Although Dashing can provide some form of privacy as it transforms raw genomic sequences into an abstract hash value, the process is not irreversible and thus not privacy-preserving.

Differentially private federated model training

Due to a large amount of genomic data, we must select a sufficiently small subset of features that contains the most genomic information, to make the model training process tractable.
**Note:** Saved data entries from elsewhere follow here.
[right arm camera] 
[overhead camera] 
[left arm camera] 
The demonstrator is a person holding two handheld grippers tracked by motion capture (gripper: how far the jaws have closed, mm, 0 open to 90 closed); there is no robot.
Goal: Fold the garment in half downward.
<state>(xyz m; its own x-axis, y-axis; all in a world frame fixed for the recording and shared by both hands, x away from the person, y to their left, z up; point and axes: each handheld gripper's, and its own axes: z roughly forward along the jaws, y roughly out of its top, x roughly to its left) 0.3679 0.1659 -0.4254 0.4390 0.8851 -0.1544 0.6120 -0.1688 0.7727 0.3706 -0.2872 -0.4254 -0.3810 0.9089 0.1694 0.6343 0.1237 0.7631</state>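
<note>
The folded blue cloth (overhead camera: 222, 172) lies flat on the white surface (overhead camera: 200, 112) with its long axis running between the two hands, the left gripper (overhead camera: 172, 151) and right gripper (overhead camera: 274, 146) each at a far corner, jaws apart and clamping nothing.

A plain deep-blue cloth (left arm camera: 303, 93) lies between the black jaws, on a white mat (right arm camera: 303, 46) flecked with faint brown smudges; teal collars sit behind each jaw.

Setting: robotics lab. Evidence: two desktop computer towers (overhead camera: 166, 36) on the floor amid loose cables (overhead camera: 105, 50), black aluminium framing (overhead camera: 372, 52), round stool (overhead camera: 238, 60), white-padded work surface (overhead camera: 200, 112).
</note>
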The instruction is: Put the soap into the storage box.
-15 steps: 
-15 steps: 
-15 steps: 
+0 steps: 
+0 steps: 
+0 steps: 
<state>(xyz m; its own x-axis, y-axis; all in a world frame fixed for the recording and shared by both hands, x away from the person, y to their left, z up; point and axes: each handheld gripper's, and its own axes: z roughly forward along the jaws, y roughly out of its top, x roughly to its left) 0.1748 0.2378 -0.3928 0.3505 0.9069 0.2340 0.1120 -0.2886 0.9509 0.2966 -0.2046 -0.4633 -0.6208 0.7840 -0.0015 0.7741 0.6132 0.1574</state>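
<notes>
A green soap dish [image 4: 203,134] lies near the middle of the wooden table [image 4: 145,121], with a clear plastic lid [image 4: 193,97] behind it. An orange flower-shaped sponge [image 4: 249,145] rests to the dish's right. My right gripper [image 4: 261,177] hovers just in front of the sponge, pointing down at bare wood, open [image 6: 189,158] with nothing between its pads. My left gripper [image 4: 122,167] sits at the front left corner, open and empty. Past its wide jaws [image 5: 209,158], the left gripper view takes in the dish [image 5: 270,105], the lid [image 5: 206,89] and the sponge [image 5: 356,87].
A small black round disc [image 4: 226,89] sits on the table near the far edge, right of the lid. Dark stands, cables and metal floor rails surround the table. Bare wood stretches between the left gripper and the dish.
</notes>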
Differential privacy is deployed during the training of local models before these models are combined into a global model.

Federated feature selection

The \(\chi ^2\)-test is a popular correlation test used to test the correlation between a feature and the response. A larger \(\chi ^2\) value indicates that the feature and the response suggest a higher correlation and should be selected for the training of the model. In a traditional machine learning setting, feature selection is performed with the expectation that all the required data reside in the same machine. However, in this work, the data is split across several parties and cannot be directly shared, or pooled amongst the parties for feature selection. Thus a federated version of feature selection is necessary. We implemented a federated version of the \(\chi ^2\)-test proposed by Wang et al. in5. They proposed that in the federated setting, the \(\chi ^2\)-test can be approximated by its 2nd frequency moments. Based on our empirical testing, we find that a selection of 15 features is optimal.

Differentially private federated learning

We represented the sketch from Dashing as a one-hot vector and trained a logistic regression model using a differentially private SGD provided by Opacus. Opacus35 is a library that supports DP with PyTorch36. We used the cross entropy loss function with a learning rate of 0.01 and a default 60 training epochs. The value of \(\varepsilon\) was varied and \(\delta\) was set to \(\tfrac{1}{D}\), where D is the total number of samples used to train the model.

Homomorphic inference

The evaluation of the logistic regression model can be viewed as applying the sigmoid function on the inner product between the model weights and the features of the evaluating sample. As the sigmoid function serves to map the inner product output to probabilistic outcomes, we omit to evaluate the sigmoid function in the encrypted domain and instead determine the predicted class by choosing the largest value. We leverage the ability to store and operate on multiple data within a HE ciphertext to evaluate multiple samples simultaneously. The packing method we use in this implementation is based on37,38. The main idea would be to pack one feature from each sample into a single ciphertext. One plaintext–ciphertext multiplication is then performed and the resulting ciphertext is summed together to obtain the evaluation of the model on the new samples.

More precisely, the homomorphic inference first begins by Dashing the new samples, converting each sample into 64-bit hashes and the 15 chosen features are selected. The encryption process is shown in Fig. 4. The model, on the other hand, is encoded as depicted in Fig. 5. The homomorphic classification based on such an encoding method require Plaintext–Ciphertext multiplications and Ciphertext additions, described in Fig. 6.

Figure 4
figure 4

Encrypting samples. The same feature from all samples is encrypted into a single ciphertext. Since there are 15 features, a total of 15 ciphertext is used.

Figure 5
figure 5

Encoding the model. Each feature is encoded multiple times in a single Plaintext object. A total of \(8 \times 16=128\) Plaintext objects (15 features and 1 bias) is used.

Figure 6
figure 6

Homomorphic inference for a class. To evaluate if a sample belongs to a class, 15 plaintext–ciphertext multiplications are performed, followed by 15 summations of the resultant ciphertext and the bias Plaintext object. This allows all 4000 samples to be evaluated for a class simultaneously.